* [Work to be completed] Gather every line from the entries below that includes "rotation".

(Stored items from a collection)
::::::::::

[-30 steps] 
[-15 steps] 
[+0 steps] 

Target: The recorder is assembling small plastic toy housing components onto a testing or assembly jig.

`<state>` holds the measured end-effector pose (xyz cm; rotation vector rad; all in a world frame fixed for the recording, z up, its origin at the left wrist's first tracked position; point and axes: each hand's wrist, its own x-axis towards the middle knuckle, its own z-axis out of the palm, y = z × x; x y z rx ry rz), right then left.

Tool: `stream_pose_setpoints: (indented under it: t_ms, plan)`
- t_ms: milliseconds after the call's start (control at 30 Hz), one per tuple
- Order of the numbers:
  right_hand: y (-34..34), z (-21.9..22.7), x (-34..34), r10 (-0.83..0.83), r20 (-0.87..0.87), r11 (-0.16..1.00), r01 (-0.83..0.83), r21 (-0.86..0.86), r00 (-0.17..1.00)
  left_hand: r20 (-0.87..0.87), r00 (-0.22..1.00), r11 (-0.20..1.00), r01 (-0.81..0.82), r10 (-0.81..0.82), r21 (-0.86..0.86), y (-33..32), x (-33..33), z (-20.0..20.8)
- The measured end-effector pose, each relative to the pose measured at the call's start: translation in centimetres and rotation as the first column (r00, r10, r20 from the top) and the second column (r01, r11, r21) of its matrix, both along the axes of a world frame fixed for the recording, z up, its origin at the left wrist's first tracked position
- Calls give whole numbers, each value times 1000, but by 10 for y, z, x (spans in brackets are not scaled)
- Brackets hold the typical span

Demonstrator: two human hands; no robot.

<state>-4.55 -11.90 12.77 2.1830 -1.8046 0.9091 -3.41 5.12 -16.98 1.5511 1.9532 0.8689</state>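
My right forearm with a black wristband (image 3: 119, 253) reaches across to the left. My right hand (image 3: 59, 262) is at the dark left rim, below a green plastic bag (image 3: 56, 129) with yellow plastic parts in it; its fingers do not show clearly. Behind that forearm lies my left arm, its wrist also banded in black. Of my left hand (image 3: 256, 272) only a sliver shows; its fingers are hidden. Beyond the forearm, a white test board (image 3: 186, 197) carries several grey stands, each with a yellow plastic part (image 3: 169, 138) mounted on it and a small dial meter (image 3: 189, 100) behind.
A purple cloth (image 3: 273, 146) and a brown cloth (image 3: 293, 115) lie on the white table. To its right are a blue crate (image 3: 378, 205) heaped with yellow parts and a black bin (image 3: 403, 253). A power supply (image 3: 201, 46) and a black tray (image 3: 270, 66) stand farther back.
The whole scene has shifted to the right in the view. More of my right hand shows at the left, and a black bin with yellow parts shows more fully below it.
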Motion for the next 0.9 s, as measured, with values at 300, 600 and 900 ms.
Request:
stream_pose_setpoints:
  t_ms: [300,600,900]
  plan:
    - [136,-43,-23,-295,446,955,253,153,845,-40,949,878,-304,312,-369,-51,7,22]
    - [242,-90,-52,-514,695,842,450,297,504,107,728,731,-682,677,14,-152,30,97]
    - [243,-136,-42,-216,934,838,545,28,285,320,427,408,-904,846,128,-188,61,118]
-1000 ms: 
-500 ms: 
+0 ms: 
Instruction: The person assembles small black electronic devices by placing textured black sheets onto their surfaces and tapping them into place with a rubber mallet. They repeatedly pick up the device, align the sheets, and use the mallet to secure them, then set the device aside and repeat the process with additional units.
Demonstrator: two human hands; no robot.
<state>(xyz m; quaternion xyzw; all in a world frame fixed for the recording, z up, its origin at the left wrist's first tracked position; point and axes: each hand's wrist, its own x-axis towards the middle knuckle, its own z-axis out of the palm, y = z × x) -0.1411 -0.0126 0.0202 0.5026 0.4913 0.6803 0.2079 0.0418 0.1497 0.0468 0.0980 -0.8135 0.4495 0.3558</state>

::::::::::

* [Response]
`<state>` holds the measured end-effector pose (xyz cm; rotation vector rad; all in a world frame fixed for the recording, z up, its origin at the left wrist's first tracked position; point and axes: each hand's wrist, its own x-axis towards the middle knuckle, its own z-axis out of the palm, y = z × x; x y z rx ry rz), right then left.
- The measured end-effector pose, each relative to the pose measured at the call's start: translation in centimetres and rotation as the first column (r00, r10, r20 from the top) and the second column (r01, r11, r21) of its matrix, both along the axes of a world frame fixed for the recording, z up, its origin at the left wrist's first tracked position

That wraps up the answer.